The thesis was published by Parsons, Jonathan, in December 2022, University of Gloucestershire.

Abstract:

This study makes a contribution to knowledge through art practice by producing – for the first time – a meta-analysis of children’s scribble typologies and an examination of the correlations between those typologies and simple pictorial structures produced by adults in the context of the rectangle. This research is predicated on the primacy of art practice as a means of research enquiry, both in its role as a materials-based and visual means of finding things out and by using practice as a comparative method across fields and disciplines. The wider significance of this study is its contribution to the development of methodologies of Fine Art practice through research and through emphasising the underdeveloped links between artists’ image making, established cognitive and semiotic research into pictorial typologies and the graphic structures found in children’s drawings.
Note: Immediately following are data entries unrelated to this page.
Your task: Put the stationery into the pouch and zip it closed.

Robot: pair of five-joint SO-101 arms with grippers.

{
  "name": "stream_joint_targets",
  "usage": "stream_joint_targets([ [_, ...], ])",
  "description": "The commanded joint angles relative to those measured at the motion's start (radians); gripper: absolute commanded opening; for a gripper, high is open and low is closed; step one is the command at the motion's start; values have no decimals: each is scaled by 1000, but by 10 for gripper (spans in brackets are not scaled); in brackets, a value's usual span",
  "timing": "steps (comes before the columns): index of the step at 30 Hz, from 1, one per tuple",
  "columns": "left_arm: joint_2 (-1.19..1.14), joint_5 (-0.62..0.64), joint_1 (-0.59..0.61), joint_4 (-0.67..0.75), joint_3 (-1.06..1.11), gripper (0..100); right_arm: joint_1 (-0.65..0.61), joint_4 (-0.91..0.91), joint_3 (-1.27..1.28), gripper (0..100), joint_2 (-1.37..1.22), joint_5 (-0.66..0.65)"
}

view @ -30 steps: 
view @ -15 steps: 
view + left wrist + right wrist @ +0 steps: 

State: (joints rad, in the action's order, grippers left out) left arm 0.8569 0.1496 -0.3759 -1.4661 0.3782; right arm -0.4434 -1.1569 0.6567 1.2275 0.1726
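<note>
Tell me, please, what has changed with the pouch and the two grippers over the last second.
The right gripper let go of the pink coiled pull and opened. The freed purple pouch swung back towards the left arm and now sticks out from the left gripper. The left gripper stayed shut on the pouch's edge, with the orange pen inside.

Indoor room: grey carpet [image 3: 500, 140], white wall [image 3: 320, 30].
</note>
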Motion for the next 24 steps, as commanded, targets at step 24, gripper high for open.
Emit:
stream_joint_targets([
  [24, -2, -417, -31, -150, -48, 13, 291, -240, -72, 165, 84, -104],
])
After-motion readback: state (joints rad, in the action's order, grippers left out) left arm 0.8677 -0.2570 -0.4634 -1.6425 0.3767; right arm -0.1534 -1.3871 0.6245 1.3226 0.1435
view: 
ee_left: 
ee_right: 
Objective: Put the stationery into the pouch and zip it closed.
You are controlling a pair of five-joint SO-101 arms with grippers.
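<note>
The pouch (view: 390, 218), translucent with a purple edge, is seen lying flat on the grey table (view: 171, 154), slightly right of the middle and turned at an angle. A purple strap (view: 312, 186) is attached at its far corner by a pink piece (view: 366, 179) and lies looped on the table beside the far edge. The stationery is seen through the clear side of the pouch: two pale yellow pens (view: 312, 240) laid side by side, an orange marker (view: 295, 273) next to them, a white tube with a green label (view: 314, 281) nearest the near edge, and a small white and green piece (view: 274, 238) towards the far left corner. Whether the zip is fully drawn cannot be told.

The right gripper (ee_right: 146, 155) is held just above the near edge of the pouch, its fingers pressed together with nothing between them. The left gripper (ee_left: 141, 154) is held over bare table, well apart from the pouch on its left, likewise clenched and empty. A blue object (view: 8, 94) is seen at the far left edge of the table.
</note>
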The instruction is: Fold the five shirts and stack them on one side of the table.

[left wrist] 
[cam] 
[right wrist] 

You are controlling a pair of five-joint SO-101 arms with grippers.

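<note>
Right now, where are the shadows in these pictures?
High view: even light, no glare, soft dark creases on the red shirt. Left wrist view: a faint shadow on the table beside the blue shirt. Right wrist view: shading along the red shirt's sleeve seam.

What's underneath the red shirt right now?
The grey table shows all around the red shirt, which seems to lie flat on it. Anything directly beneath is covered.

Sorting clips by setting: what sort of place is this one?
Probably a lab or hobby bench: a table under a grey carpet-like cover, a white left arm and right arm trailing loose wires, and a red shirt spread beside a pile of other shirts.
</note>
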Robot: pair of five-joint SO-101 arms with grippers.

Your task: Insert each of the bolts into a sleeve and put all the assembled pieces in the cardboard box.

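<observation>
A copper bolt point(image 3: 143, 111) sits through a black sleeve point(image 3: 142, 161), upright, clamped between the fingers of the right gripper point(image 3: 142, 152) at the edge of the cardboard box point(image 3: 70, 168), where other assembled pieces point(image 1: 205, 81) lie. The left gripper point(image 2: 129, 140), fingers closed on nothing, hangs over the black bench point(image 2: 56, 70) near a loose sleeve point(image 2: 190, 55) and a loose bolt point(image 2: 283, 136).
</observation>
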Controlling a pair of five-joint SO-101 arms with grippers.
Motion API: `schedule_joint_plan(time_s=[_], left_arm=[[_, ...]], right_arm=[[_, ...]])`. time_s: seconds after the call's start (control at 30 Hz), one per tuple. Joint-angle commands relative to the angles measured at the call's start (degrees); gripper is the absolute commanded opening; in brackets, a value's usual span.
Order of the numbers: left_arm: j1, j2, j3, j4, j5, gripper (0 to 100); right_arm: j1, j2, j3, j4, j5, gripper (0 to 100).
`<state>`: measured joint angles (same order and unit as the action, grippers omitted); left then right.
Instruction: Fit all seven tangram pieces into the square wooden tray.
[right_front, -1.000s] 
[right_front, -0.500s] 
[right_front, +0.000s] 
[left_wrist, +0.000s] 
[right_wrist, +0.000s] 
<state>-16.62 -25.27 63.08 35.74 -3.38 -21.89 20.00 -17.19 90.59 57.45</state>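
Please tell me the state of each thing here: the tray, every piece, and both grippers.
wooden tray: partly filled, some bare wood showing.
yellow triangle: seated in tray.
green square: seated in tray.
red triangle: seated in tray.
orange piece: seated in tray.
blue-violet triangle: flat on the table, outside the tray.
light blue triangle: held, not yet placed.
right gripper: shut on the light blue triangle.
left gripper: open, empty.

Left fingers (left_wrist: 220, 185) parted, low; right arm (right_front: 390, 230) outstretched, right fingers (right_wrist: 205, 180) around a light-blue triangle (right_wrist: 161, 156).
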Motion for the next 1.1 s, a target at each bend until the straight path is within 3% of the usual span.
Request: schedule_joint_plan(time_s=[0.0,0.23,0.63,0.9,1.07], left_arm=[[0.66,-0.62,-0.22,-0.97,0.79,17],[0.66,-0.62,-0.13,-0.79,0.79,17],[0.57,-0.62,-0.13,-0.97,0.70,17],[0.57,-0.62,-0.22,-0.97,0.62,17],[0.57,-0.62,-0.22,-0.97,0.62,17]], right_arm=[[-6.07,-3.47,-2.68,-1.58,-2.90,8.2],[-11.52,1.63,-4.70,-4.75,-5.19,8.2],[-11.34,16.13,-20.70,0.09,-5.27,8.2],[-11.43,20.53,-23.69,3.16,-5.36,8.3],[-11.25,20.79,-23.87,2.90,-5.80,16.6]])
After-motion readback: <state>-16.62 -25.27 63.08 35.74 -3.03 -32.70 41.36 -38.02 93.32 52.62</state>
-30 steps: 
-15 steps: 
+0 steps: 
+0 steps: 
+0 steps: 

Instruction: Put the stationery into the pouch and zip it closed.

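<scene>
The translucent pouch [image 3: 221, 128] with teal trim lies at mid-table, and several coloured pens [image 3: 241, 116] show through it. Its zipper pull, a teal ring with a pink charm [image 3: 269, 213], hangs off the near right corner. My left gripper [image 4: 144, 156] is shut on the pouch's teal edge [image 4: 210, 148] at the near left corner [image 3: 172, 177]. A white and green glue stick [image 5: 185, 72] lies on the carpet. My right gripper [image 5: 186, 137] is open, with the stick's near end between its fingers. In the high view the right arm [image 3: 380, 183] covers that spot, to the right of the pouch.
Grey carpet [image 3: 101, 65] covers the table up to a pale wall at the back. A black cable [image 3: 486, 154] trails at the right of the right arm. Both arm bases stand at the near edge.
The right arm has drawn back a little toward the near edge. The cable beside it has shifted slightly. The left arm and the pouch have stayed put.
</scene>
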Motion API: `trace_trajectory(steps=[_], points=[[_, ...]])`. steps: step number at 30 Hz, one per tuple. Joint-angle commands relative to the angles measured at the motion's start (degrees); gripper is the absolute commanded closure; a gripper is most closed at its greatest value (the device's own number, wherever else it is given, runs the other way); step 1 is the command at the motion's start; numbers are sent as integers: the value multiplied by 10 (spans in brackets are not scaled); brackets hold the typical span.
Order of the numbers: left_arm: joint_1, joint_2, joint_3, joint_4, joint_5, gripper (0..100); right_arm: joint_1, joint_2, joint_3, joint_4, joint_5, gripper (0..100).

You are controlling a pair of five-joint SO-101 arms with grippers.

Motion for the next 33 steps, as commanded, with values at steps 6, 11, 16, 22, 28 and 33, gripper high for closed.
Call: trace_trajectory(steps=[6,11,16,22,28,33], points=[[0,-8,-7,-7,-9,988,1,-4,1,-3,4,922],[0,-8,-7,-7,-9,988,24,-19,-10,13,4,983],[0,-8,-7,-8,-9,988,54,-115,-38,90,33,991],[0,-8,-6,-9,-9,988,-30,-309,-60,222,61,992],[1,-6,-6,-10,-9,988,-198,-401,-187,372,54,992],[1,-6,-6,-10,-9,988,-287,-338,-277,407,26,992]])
Application of lines and marks to a rectangular surface is a typical method of pictorial construction. Picture making occurs early in human development when infants begin to scribble, usually on rectangular sheets of paper. Studies of the early developmental stages of children’s drawings have identified basic kinds of scribble pattern that evolve into more well-defined graphic forms. A meta-analysis of these typologies had never been put together before this research was undertaken. Nor had a comparison been made between typologies of scribble pattern and the pictorial structures occurring in the simplest visual communication designs produced by adults. Such a comparative study had never been used to generate a body of new artwork as research. The findings indicate that there is a finite typology of 41 Primary Line Formations that are commonly found across studies of children’s spontaneous gestural mark-making. This was compared with the simplest adult designed pictorial structures, namely heraldic partitions and alphanumeric displays. As practice-based research, this PhD demonstrates that, in the context of the rectangle, the phenomena under study are related in terms of: 1. Configural morphology and how this is perceived; 2. Modes of representation and types of abstraction; 3. Modularity.